Many different RNA species play an important role in the regulation of gene expression in higher organisms, and RNA-binding proteins (RBPs) help mediate the function of both coding and non-coding RNAs. Zinc fingers are classically considered DNA-binding domains, but many have now been recognised as potential RNA binders. YY1 is a multi-functional transcription factor involved in many regulatory processes (reviewed in (1)). It binds DNA via four GLI-Krüppel type zinc fingers, and evidence suggests that these domains also interact with physiological RNA (2) (3); however, the sequence specificity of the interaction is unknown.

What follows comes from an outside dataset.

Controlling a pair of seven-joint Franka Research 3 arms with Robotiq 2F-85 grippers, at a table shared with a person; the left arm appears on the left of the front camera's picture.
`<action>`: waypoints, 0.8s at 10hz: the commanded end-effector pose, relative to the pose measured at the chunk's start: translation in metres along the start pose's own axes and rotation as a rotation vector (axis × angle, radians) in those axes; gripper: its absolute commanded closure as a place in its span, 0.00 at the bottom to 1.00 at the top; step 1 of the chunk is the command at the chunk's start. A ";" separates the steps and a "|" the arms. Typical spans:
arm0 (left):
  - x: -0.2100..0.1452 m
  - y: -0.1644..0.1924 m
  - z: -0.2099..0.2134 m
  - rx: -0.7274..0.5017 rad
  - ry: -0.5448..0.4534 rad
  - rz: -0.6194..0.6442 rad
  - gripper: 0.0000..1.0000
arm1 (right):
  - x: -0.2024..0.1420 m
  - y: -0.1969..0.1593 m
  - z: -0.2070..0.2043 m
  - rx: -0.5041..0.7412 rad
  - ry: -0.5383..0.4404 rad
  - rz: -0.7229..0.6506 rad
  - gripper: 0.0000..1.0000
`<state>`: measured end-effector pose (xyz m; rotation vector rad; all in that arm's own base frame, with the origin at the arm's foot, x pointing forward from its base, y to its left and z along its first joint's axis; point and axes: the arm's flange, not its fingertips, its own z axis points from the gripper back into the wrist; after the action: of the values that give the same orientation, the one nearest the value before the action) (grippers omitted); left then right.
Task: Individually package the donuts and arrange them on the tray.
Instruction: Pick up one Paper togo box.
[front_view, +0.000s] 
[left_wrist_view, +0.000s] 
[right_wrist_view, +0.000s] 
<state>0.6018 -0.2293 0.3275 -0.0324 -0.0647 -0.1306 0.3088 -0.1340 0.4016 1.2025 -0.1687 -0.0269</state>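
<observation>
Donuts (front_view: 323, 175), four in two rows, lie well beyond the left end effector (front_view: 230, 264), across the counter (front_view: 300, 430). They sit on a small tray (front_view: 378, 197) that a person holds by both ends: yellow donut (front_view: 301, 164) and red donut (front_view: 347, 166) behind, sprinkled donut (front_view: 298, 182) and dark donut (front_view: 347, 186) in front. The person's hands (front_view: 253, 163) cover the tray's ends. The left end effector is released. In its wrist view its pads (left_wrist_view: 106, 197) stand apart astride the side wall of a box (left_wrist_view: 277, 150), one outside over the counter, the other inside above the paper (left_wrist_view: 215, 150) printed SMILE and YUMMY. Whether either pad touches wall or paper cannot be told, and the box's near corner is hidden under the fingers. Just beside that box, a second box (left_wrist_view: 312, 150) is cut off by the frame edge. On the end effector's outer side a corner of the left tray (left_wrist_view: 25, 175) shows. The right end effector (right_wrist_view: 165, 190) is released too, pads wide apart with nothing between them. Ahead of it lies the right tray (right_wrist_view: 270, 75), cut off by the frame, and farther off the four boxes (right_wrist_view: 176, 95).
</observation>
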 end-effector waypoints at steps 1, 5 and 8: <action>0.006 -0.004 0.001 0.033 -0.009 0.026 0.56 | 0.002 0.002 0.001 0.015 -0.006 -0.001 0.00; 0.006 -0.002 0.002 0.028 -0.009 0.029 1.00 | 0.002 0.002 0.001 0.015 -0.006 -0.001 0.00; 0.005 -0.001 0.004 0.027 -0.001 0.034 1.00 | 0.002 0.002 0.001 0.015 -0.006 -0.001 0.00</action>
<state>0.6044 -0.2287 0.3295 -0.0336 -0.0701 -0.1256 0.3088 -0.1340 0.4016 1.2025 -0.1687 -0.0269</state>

Using a four-zinc-finger construct of YY1, Systematic Evolution of Ligands by EXponential enrichment (SELEX) was used to enrich preferred sequences from a randomised RNA library over successive rounds of  binding to the protein, and the enriched libraries from each round of selection were deep sequenced (Bind-n-Seq (4)). A bioinformatics pipeline adapted from the Korf lab (UC Davis) was used to analyse the Bind-n-Seq data, identifying at least one strongly enriched motif. This is an intriguing result as the YY1 RNA recognition site has not previously been defined at the nucleotide level. Once validated, these sequences will serve as a basis for functional characterisation of YY1 as an RNA-binding protein.